_AIM OF THE EXERCISE_. Copy down every line of the data that follows exactly. Omit the pictures.

_DATASET EXTRACT_.

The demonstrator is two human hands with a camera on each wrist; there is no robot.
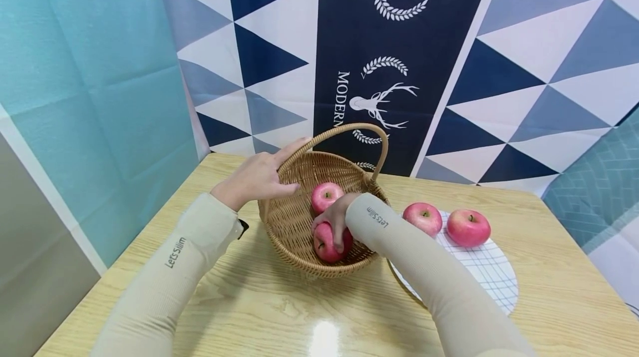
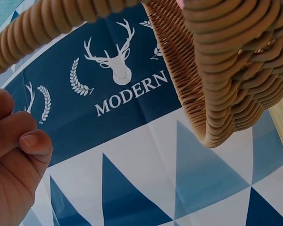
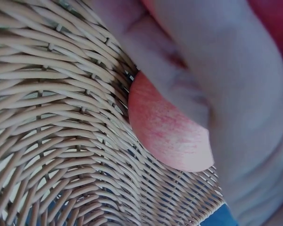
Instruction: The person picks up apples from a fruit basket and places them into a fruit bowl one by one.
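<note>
A wicker basket [image 1: 294, 218] with an arched handle [image 1: 344, 128] leans so its mouth faces me. My left hand [image 1: 257, 177] grips the left side of the handle, thumb on the inner side. In the left wrist view, some fingers [image 2: 33, 141] are curled below the handle. Inside the basket, my right hand [image 1: 336, 215] holds a red apple [image 1: 324, 246] from above, near the front rim. Another apple [image 1: 325, 195] lies just behind it, partly covered by the hand; the right wrist view shows an apple [image 3: 167, 129] against the wickerwork.
To the right, a round white mat with blue grid lines [image 1: 494, 279] carries two more apples, one [image 1: 422, 217] nearer the basket and one [image 1: 468, 228] farther right. My right forearm crosses over the mat. A patterned cloth [image 1: 279, 85] hangs behind the wooden table [image 1: 249, 312].
</note>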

_RESPONSE BELOW_.
The demonstrator is two human hands with a camera on each wrist; there is no robot.
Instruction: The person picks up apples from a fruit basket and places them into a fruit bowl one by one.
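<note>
A wicker basket [image 1: 294, 218] with an arched handle [image 1: 344, 128] leans so its mouth faces me. My left hand [image 1: 257, 177] grips the left side of the handle, thumb on the inner side. In the left wrist view, some fingers [image 2: 33, 141] are curled below the handle. Inside the basket, my right hand [image 1: 336, 215] holds a red apple [image 1: 324, 246] from above, near the front rim. Another apple [image 1: 325, 195] lies just behind it, partly covered by the hand; the right wrist view shows an apple [image 3: 167, 129] against the wickerwork.
To the right, a round white mat with blue grid lines [image 1: 494, 279] carries two more apples, one [image 1: 422, 217] nearer the basket and one [image 1: 468, 228] farther right. My right forearm crosses over the mat. A patterned cloth [image 1: 279, 85] hangs behind the wooden table [image 1: 249, 312].
</note>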

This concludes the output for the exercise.